Meira: O começo de governo foi muito atribulado, tinha muito ruído. Havia uma expectativa muito alta e algumas sinalizações fizeram com que o mercado reagisse com cautela, como o ataque à independência do Banco Central, o questionamento sobre baixar taxa de juros meio à fórceps e a preocupação com efeito disso em inflação, o questionamento sobre disciplina fiscal, reforma na lei das estatais, teve o 8 de janeiro. Tudo isso passou. Depois que o governo apresentou um arcabouço fiscal, deu um direcionamento. Esse ano vamos ter uma super safra, os preços das commodities ainda estão em um patamar elevado. O Haddad está crescendo no cargo, está com mais apoio. O governo passou a fazer menos barulho. A perspectiva é que em algum momento os juros vão começar a cair em agosto, setembro, com isso, o mercado se antecipa e começa a atrair capital de fora.
O aumento de interesse em investir no País já é percebido dentro do escritório?
Meira: Ainda não sentimos, como sentíamos no passado, uma onda de novos clientes estrangeiros ou novos clientes brasileiros com a perspectiva de que chegou a hora de destravar investimento, de que estão com confiança de fazer e acontecer. Mas como o cenário está melhorando e o Brasil tem vantagens competitivas (na comparação com outros países), é uma questão de tempo. Se as empresas tiverem acesso a capital via mercado de capitais, vão colocar esse capital para trabalhar, com aquisições, com crescimento orgânico. As oportunidades que estão colocadas e vemos: transformação energética, energia limpa, hidrogênio, crédito de carbono. Temos uma visão otimista, achamos que o pior já passou. O segundo semestre do ano passado foi muito parado nas práticas transacionais. O primeiro deste ano também teve poucas transações de M&A, que foram transações mais de necessidade do que de oportunidade. Mas com o cenário mais favorável é possível atrair mais capital. Se a gente construir pontes, que acho que é o que o Haddad está tentando fazer, haverá um cenário bem positivo para frente.
Nos últimos anos vimos a descrença em instituições atingir a imagem do STF e dos ministros do STF. Os clientes trazem isso para o escritório?
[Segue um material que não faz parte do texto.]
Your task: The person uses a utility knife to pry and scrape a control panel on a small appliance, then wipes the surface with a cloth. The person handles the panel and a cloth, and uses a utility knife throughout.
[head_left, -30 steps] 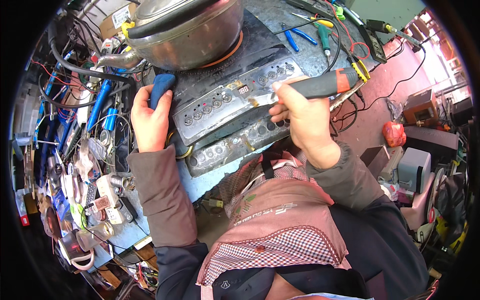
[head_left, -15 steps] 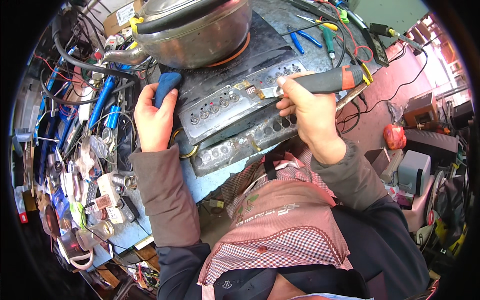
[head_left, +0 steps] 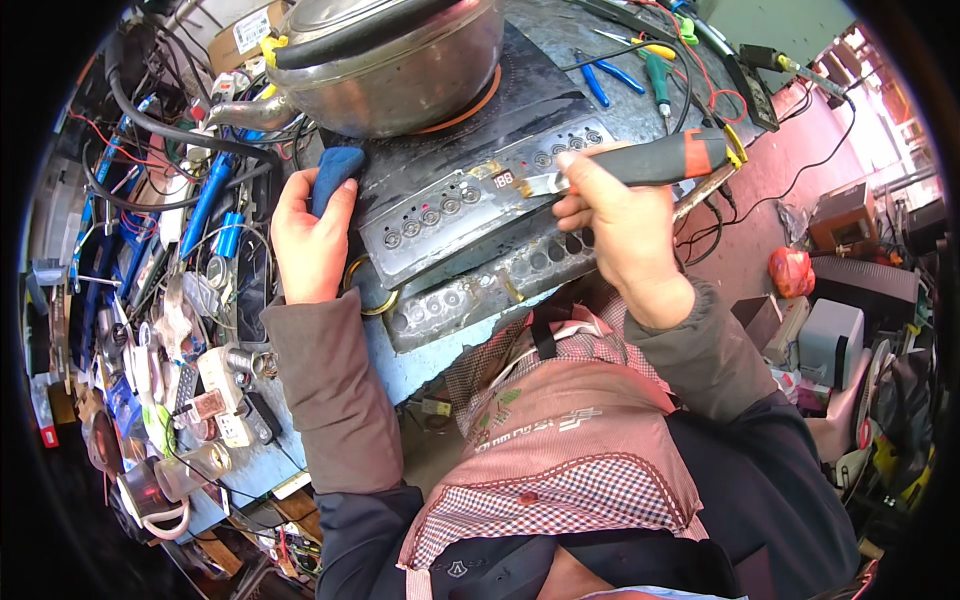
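Note:
My right hand (head_left: 635, 235) is closed round a scraper (head_left: 665, 162) with a grey and orange handle. Its flat metal blade points left and meets the control panel (head_left: 415, 240) beside a brownish patch and a small lit red display. At the panel's left end, my left hand (head_left: 308, 245) grips a folded blue cloth (head_left: 338, 168). The panel belongs to a dark, worn induction cooker (head_left: 535, 85) with rows of round buttons. A large steel kettle (head_left: 390, 85) stands on its hob, spout to the left. A second worn button strip (head_left: 435, 315) lies along the near side.
Pliers with blue handles (head_left: 592, 85) and a green screwdriver (head_left: 657, 80) lie at the back right. Cables, tools and a glass jug (head_left: 195, 470) crowd the bench's left side. Boxes and a red bag (head_left: 792, 272) sit on the floor at right.
Almost nothing differs. The scraper and my right hand have shifted very slightly, with the blade still at the brownish patch; my left hand keeps its place with the blue cloth.

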A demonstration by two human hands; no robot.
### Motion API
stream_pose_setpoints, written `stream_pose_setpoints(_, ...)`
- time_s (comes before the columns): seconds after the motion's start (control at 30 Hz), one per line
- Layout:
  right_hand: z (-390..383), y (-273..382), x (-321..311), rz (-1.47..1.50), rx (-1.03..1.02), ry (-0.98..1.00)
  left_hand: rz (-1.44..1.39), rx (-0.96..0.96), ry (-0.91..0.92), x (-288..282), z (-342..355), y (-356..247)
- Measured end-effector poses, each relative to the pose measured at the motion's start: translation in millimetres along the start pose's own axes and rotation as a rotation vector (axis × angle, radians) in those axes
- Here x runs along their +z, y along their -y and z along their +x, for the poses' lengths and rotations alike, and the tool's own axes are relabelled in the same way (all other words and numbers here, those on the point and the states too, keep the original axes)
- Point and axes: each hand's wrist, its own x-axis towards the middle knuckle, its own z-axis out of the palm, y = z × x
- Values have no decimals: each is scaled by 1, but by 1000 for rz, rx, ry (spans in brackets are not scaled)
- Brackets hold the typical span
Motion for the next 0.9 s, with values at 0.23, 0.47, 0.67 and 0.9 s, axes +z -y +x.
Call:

Meira: Trazem. O tema recorrente quando conversamos com investidor é: segurança jurídica. Alguns eventos reforçaram a sensação de que tudo pode mudar. Quando as instituições foram ameaçadas houve um ativismo grande e agora o desafio é trazer o pêndulo para o eixo de novo. Segurança jurídica e estabilidade são essenciais para dar mais credibilidade e mais confiança ao País. Nós passamos por tempos muito turbulentos. O Supremo deveria fazer essa reflexão, com menos julgamentos monocráticas, menos exposição midiática.